Researchers from cloud security firm Orca have discovered that a widespread misunderstanding of a key authentication parameter in Google Kubernetes Engine leaves clusters at risk of takeover.
Orca Security has presented two detailed technical explanations of the issue here and here.
The summary is simple: the takeover can be exploited by “an attacker with any Google account”.
“The loophole, which we dubbed Sys:All, stems from a likely widespread misconception that the system:authenticated group in Google Kubernetes Engine (GKE) includes only verified and deterministic identities, whereas in fact, it includes any Google authenticated account (including outside the organisation),” Orca explained.

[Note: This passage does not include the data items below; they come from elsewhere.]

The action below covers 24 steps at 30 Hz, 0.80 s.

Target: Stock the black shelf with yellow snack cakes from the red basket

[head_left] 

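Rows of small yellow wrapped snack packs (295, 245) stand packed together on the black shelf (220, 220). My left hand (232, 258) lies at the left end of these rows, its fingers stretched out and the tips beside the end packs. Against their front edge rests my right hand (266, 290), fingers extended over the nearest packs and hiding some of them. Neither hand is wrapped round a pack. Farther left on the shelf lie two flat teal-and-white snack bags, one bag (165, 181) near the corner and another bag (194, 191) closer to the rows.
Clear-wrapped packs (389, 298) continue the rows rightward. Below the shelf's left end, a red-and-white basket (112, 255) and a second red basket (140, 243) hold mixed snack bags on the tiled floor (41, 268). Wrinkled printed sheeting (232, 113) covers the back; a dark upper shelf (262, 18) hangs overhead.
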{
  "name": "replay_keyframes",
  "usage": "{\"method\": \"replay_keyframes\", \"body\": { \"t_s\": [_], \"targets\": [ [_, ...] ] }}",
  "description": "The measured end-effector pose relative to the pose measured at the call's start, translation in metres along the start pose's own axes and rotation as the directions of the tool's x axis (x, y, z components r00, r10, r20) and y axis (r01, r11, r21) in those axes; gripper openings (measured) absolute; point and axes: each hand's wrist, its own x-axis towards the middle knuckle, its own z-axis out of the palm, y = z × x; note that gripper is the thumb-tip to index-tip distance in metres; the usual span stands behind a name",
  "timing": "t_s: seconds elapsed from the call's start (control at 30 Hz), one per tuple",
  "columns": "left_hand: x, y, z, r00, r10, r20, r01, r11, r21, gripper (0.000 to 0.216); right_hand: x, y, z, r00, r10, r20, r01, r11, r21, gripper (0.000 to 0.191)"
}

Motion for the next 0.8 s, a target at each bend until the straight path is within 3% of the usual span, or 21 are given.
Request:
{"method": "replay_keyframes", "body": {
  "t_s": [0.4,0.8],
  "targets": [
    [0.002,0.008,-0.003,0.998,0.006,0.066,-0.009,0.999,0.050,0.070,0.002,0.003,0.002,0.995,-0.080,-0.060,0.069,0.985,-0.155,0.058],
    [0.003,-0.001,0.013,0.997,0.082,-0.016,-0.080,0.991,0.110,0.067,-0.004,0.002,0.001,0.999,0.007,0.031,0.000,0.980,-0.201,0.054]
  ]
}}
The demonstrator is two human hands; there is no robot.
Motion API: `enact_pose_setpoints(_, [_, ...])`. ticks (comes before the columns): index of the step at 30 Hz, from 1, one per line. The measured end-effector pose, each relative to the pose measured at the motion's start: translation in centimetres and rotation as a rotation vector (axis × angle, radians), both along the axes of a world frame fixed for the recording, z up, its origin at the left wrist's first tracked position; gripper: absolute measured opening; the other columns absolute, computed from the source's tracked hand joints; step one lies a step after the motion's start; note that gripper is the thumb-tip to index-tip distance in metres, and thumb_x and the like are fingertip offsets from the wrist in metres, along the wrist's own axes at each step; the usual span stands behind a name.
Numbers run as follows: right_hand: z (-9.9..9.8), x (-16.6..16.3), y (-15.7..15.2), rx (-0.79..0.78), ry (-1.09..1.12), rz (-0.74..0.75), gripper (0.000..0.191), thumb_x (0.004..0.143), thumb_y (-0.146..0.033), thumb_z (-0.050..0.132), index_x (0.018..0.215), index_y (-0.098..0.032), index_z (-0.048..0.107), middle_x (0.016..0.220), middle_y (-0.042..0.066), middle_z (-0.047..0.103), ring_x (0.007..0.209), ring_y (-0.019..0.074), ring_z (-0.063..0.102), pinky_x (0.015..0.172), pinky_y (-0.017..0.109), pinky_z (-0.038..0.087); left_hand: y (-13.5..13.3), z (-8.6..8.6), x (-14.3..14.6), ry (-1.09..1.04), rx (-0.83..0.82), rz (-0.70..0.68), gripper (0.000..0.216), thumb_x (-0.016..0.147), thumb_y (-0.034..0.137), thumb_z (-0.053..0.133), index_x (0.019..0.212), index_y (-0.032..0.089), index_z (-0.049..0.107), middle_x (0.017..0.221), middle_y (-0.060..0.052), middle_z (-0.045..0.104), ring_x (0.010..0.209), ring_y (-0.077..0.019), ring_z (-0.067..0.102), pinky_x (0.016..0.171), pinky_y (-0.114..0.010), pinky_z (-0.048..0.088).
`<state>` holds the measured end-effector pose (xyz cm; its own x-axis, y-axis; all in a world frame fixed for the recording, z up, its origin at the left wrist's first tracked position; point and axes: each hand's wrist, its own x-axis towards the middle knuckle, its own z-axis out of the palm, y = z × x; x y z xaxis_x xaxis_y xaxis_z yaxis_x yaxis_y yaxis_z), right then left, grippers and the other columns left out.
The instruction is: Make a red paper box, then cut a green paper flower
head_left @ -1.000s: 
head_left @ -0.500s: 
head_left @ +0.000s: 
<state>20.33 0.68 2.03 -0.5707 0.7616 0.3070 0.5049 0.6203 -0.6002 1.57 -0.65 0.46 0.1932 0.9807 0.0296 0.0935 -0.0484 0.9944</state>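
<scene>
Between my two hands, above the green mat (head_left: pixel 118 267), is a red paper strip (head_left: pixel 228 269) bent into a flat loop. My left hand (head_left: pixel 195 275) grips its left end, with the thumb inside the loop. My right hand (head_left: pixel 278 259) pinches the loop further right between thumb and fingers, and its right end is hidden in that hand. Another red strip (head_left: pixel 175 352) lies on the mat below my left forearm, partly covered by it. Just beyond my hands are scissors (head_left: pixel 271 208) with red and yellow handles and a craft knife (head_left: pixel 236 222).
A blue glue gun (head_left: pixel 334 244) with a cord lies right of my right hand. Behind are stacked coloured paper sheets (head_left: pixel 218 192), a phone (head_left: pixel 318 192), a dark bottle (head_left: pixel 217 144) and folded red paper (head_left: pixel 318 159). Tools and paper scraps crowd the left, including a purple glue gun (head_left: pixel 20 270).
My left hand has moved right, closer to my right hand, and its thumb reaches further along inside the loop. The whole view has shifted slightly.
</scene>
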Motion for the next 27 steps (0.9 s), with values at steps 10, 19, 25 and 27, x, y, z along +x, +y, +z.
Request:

“This misunderstanding then creates a significant security loophole when administrators unknowingly bind this group with overly permissive roles.”
The Sys:All name indicates that if someone is able to exploit the authentication mechanism, they get extensive access to the target cluster.
“These misconfigurations led to the exposure of various sensitive data types, including JWT tokens, GCP API keys, AWS keys, Google OAuth credentials, and private keys,” Orca wrote.
They gave the example of an unnamed “publicly traded company where this misconfiguration resulted in extensive unauthorized access, potentially leading to system-wide security breaches.”
Google’s response
While the vulnerabilities stem from a misunderstanding of the system:authenticated group, Google has made changes (detailed in this security bulletin) in GKE version 1.28 it said are designed to reduce the risk of “users making authorisation errors with the Kubernetes built-in users and groups, including system:anonymous, system:authenticated, and system:unauthenticated”.
These actions include blocking new bindings of the highly privileged admin role to those groups.
Orca also discovered that a Sys:All attack left almost no trails, so Google has added detection rules into its security command centre, along with adding prevention rules to the policy controller.